Editorial

O caso “estranhíssimo” visto pelo professor Cavaco

Se Cavaco Silva vê na sucessão de Joana Marques Vidal coisas “estranhíssimas”, que as revele.

O ex-presidente Aníbal Cavaco Silva saiu do seu intermitente recato para sobressaltar a consciência da República com as “estranhíssimas” razões que levaram o Governo de António Costa a não reconduzir Joana Marques Vidal na Procuradoria-Geral da República. Uma vez que a ainda procuradora-geral cumpriu com zelo e competência o seu mandato, e considerando que deu um “contributo decisivo” para a credibilidade do Ministério Público, Cavaco Silva considera até que a sua não recondução é “a decisão mais estranha do mandato da ‘geringonça’”. Para quem exigiu um compromisso escrito a António Costa antes de o indigitar, esta avaliação é todo um programa que merece ser discutido.

Aníbal Cavaco Silva não é um analista dos jornais, comentador das televisões ou um deputado no activo para se lhe poder perdoar a contundência do discurso ou a profundidade das acusações. Na sua condição de ex-Presidente, tem obviamente o direito à intervenção pública, mas exige-se-lhe a ponderação e o recato inerentes a essa especial condição. Ora, ao criar uma cortina de suspeição sobre o processo que conduziu à nomeação de Lucília Gago, Cavaco Silva não esteve à altura da solenidade do seu estatuto. Porque o que disse não corresponde à produção de uma qualquer ideia, à elaboração de uma crítica ou à sugestão de um caminho para o país: o que ele fez foi apenas insinuar que a não recondução de Joana Marques Vidal é consequência de “algo muito estranho”, tão estranho como um golpe de bastidores destinado a obstruir a Justiça e a proteger os poderosos.

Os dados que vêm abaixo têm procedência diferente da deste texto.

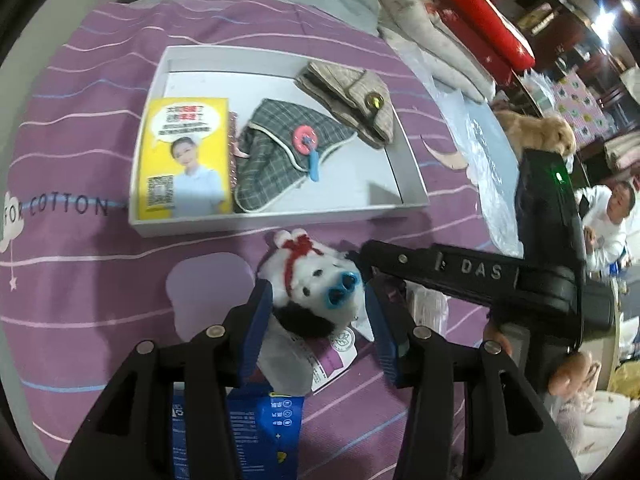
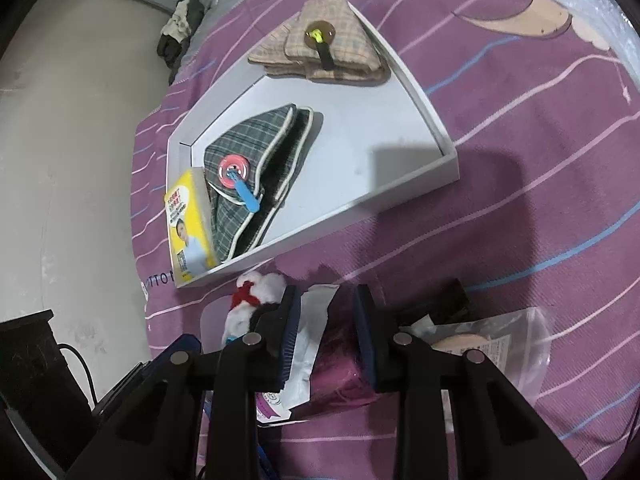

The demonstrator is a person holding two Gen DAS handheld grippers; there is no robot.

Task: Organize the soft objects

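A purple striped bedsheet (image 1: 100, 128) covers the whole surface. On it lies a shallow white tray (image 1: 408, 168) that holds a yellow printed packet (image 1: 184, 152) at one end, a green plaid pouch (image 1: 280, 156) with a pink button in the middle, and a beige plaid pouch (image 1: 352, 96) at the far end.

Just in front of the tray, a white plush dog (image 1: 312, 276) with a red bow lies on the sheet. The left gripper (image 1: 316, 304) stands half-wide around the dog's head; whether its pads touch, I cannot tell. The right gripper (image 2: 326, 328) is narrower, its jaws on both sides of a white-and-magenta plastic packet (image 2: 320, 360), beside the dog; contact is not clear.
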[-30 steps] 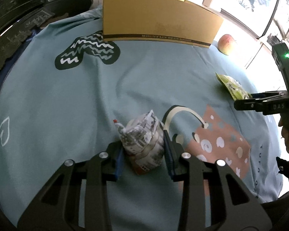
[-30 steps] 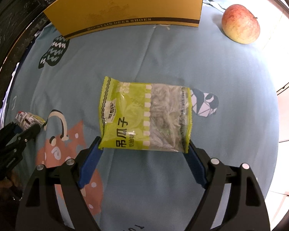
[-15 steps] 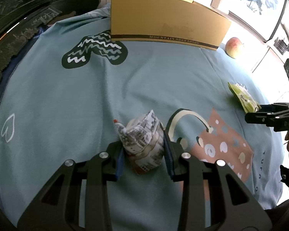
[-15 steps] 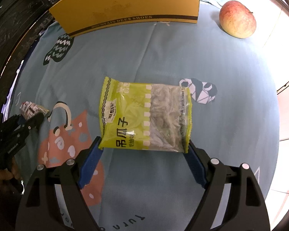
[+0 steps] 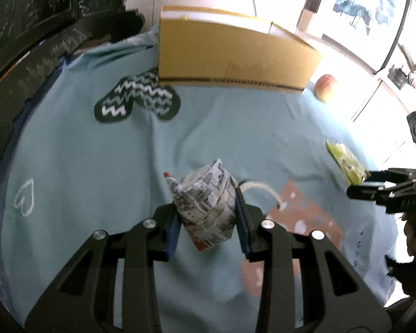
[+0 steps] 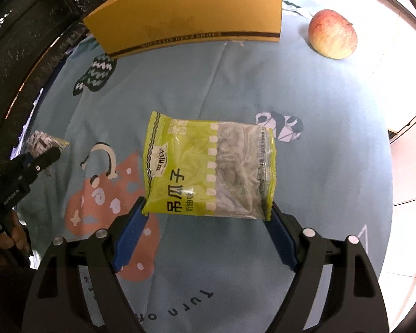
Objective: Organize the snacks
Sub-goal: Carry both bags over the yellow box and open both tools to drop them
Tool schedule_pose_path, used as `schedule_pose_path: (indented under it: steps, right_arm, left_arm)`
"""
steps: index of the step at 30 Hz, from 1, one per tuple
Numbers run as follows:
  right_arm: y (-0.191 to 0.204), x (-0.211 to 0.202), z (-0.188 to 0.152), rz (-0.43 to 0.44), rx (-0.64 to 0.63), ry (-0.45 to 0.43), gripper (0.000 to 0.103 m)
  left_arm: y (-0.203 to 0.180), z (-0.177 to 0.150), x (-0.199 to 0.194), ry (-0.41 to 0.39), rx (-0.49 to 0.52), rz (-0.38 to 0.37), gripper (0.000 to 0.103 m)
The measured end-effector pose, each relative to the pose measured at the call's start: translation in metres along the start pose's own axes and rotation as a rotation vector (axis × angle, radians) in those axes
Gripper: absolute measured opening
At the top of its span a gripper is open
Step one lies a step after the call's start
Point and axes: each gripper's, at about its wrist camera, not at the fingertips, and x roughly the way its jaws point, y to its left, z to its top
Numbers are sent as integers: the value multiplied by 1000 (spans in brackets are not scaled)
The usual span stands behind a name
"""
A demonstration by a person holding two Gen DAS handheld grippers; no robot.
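Observation:
A small pouch with newspaper print [image 5: 205, 194] hangs above the teal tablecloth [image 5: 97, 152], and my left gripper [image 5: 207, 222] is shut on its sides. A green bag of seeds [image 6: 208, 166] is clamped at its near edge between the blue pads of my right gripper [image 6: 208, 211], also off the cloth. The left wrist view shows that green bag [image 5: 346, 163] and the right gripper [image 5: 374, 183] at the right edge. In the right wrist view the left gripper [image 6: 41, 161] and its pouch [image 6: 41, 141] are at the far left.
A yellow cardboard box [image 5: 235, 52] stands open-topped at the far side of the round table. An apple [image 6: 332, 34] lies to the right of it. Dark carved furniture [image 5: 41, 27] rings the table's left side. A hand [image 6: 2, 244] grips the left tool.
Both grippers have risen from the cloth with their snacks still held. The table looks smaller and the box's top edge has come into sight.

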Motion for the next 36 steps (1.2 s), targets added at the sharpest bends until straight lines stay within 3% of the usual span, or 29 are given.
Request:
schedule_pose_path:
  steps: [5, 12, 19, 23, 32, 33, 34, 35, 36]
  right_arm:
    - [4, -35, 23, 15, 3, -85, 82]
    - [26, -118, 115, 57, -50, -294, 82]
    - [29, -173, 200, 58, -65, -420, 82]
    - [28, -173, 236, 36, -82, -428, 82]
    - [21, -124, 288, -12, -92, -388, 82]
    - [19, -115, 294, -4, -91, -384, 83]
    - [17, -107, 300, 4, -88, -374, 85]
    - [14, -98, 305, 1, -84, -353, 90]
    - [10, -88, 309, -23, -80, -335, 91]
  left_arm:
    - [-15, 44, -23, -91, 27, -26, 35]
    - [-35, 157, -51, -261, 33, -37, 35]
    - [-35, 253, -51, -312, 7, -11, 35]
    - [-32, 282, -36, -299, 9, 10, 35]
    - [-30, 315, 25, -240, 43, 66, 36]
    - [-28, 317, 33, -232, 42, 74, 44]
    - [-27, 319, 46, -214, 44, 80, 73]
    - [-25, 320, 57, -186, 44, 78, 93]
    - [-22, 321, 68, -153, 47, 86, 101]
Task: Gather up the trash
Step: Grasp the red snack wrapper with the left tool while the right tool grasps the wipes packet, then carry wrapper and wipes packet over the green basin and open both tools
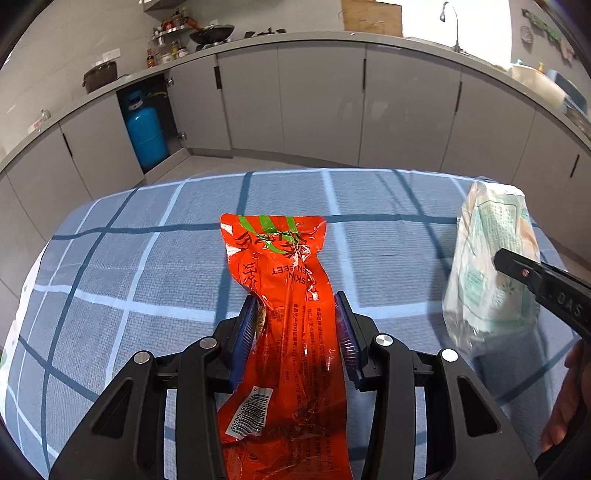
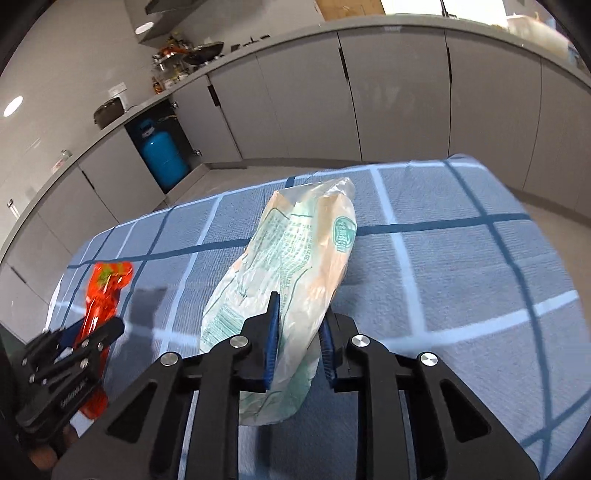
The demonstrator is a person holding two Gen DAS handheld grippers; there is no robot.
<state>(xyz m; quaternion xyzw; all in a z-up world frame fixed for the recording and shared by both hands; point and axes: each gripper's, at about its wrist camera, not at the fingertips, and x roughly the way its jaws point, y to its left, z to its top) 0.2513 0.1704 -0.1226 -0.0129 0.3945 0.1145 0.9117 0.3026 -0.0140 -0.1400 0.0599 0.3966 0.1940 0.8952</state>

Não é isso que se espera de um ex-presidente e ainda menos do ex-Presidente que nomeou Pinto Monteiro, o campeão da condescendência com as suspeitas dos então donos disto tudo. Se Cavaco Silva vê no processo coisas “estranhíssimas”, que as revele e nos ajude a perceber as suas razões. Dizer o que disse com a ligeireza digna de quem come bolo-rei pode servir para inflamar as hostes que vislumbram um golpe na sucessão na PGR ou para dar mais uma alfinetada à dupla Costa-Marcelo. Mas não dignifica o importante legado de Cavaco ao país nem a dignidade de Estado que o estatuto dos ex-presidentes nos deve merecer.